● **Task goal**: Retype exactly the span of lines below from the one with "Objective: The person" through the one with "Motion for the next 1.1". Do not include pictures.

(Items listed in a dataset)
· · · · · · ·
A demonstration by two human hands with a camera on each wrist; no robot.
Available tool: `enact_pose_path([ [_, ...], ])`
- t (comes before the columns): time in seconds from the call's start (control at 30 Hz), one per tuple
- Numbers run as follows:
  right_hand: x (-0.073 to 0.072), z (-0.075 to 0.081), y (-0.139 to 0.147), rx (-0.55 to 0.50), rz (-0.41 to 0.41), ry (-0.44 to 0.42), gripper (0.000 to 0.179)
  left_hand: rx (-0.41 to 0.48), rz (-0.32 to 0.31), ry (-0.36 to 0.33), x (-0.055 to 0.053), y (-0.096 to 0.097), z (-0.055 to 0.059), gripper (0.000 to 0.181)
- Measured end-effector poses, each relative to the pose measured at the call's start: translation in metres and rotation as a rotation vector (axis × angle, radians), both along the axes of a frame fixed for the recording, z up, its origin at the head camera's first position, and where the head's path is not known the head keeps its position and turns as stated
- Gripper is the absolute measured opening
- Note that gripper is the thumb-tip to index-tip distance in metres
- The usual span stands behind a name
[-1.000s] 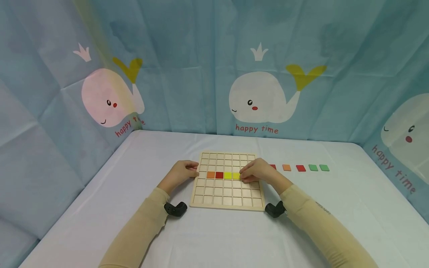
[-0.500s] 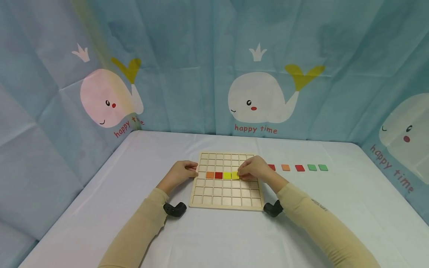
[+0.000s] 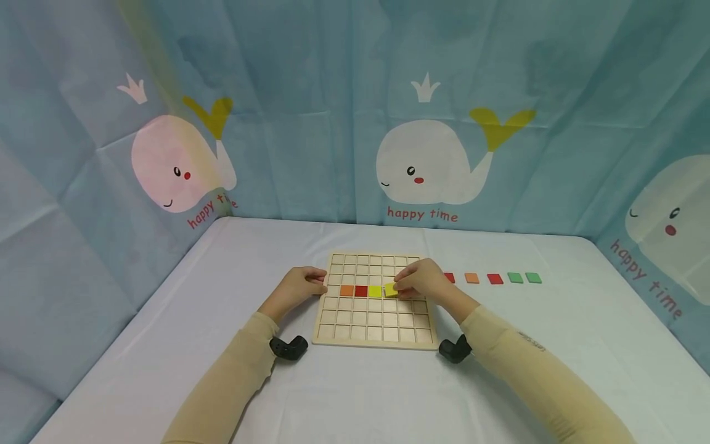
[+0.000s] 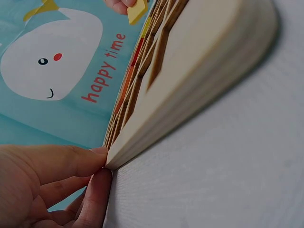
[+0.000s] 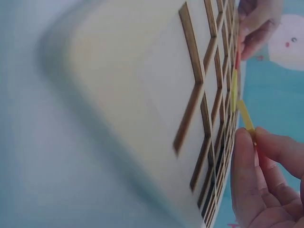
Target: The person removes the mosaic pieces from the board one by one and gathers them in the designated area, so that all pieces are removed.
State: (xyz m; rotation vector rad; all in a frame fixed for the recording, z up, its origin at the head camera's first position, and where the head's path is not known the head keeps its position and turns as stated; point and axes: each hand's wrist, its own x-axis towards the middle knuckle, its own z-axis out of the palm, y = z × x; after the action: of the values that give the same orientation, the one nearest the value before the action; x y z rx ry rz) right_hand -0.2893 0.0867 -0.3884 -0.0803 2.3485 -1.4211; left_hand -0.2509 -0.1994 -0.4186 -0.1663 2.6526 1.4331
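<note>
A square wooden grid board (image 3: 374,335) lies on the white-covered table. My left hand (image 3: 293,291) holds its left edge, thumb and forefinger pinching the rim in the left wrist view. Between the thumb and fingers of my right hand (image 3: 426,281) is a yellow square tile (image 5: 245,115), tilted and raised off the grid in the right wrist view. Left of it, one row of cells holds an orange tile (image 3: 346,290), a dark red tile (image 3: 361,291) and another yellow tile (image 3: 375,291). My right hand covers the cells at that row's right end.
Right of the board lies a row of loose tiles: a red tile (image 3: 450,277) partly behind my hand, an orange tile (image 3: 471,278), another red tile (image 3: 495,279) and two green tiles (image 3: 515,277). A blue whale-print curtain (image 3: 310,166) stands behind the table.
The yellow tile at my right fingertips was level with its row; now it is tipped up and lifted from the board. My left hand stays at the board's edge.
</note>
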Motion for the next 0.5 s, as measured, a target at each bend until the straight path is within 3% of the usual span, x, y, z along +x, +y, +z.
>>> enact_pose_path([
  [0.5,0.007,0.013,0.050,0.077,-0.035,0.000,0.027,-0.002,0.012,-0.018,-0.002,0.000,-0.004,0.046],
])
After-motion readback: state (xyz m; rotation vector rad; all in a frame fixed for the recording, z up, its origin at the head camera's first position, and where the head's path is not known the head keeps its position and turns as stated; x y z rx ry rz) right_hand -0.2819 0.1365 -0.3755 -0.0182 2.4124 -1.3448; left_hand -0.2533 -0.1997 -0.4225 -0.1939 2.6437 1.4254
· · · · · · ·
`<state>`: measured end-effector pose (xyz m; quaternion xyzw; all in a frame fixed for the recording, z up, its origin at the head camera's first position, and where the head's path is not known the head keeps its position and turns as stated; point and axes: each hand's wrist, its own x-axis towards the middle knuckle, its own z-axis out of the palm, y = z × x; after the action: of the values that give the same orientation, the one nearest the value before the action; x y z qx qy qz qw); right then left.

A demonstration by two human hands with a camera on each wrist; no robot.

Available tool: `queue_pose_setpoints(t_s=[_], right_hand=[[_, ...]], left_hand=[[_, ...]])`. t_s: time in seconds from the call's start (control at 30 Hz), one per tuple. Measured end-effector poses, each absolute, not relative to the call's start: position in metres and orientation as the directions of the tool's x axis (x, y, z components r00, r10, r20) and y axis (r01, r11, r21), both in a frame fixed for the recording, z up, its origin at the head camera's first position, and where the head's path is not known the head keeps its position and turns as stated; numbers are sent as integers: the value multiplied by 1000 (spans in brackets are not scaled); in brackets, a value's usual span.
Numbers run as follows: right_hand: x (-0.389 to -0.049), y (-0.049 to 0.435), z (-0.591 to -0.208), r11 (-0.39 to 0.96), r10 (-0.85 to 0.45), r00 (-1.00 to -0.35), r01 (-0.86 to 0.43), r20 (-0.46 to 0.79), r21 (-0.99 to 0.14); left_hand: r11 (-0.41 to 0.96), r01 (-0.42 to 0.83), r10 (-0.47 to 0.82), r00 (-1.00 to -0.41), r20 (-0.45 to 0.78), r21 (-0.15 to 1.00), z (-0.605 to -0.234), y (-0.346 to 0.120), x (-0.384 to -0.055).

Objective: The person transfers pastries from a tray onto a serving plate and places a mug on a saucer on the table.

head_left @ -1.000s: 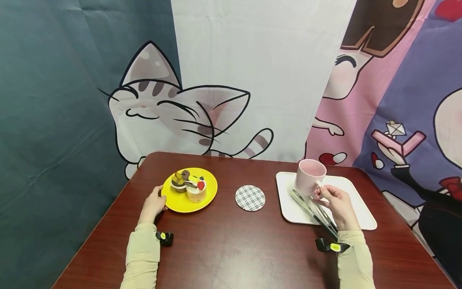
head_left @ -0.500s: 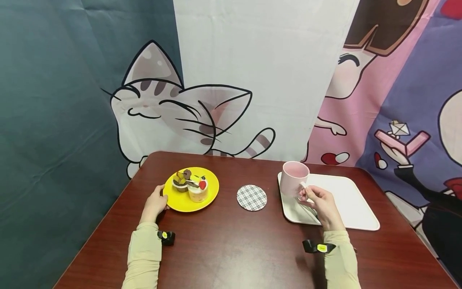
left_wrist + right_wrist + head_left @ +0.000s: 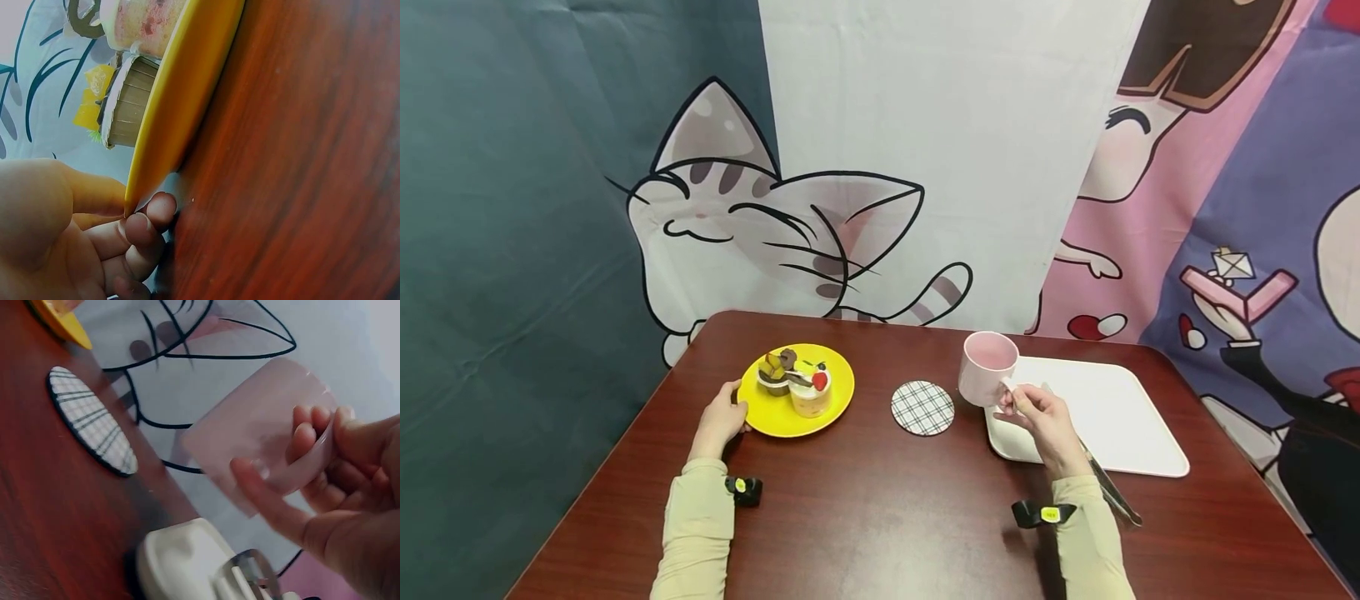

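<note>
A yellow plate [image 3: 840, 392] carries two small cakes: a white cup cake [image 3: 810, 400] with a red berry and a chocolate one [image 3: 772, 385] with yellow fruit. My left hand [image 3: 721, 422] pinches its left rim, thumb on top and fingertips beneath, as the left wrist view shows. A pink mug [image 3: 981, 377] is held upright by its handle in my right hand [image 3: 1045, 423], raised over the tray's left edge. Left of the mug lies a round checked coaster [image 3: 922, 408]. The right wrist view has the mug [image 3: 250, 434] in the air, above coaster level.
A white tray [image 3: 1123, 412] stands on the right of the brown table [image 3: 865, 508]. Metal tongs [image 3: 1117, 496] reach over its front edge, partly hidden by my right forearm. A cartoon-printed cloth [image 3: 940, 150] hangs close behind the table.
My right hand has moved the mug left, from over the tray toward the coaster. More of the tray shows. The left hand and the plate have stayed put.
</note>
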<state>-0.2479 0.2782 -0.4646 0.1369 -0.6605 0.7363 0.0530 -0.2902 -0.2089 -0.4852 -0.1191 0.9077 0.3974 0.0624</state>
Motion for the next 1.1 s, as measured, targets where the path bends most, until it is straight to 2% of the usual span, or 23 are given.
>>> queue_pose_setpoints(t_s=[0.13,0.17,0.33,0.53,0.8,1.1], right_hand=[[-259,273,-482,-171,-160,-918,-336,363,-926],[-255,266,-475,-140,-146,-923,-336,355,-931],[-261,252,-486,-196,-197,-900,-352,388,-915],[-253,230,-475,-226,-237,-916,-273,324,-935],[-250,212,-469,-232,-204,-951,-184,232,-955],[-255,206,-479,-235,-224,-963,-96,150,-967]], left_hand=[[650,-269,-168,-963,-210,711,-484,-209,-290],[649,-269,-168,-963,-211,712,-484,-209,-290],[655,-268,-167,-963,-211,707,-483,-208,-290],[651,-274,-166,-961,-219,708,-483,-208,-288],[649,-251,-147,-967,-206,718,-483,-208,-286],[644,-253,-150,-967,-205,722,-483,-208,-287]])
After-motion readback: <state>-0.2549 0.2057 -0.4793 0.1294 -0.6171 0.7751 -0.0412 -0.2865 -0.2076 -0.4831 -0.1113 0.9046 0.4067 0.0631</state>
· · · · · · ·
● **Expected answer**:
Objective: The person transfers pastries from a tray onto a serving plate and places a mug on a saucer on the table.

head_left @ -1.000s: 
head_left @ -0.500s: 
left_wrist + right_wrist + head_left @ +0.000s: 

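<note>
A yellow plate [image 3: 840, 392] carries two small cakes: a white cup cake [image 3: 810, 400] with a red berry and a chocolate one [image 3: 772, 385] with yellow fruit. My left hand [image 3: 721, 422] pinches its left rim, thumb on top and fingertips beneath, as the left wrist view shows. A pink mug [image 3: 981, 377] is held upright by its handle in my right hand [image 3: 1045, 423], raised over the tray's left edge. Left of the mug lies a round checked coaster [image 3: 922, 408]. The right wrist view has the mug [image 3: 250, 434] in the air, above coaster level.
A white tray [image 3: 1123, 412] stands on the right of the brown table [image 3: 865, 508]. Metal tongs [image 3: 1117, 496] reach over its front edge, partly hidden by my right forearm. A cartoon-printed cloth [image 3: 940, 150] hangs close behind the table.
My right hand has moved the mug left, from over the tray toward the coaster. More of the tray shows. The left hand and the plate have stayed put.
</note>
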<state>-0.2479 0.2782 -0.4646 0.1369 -0.6605 0.7363 0.0530 -0.2902 -0.2089 -0.4852 -0.1191 0.9077 0.3974 0.0624</state>
Motion for the next 1.1 s, as measured, targets where the path bends most, until it is straight to 2% of the usual span, or 23 are given.

The requested output is now complete.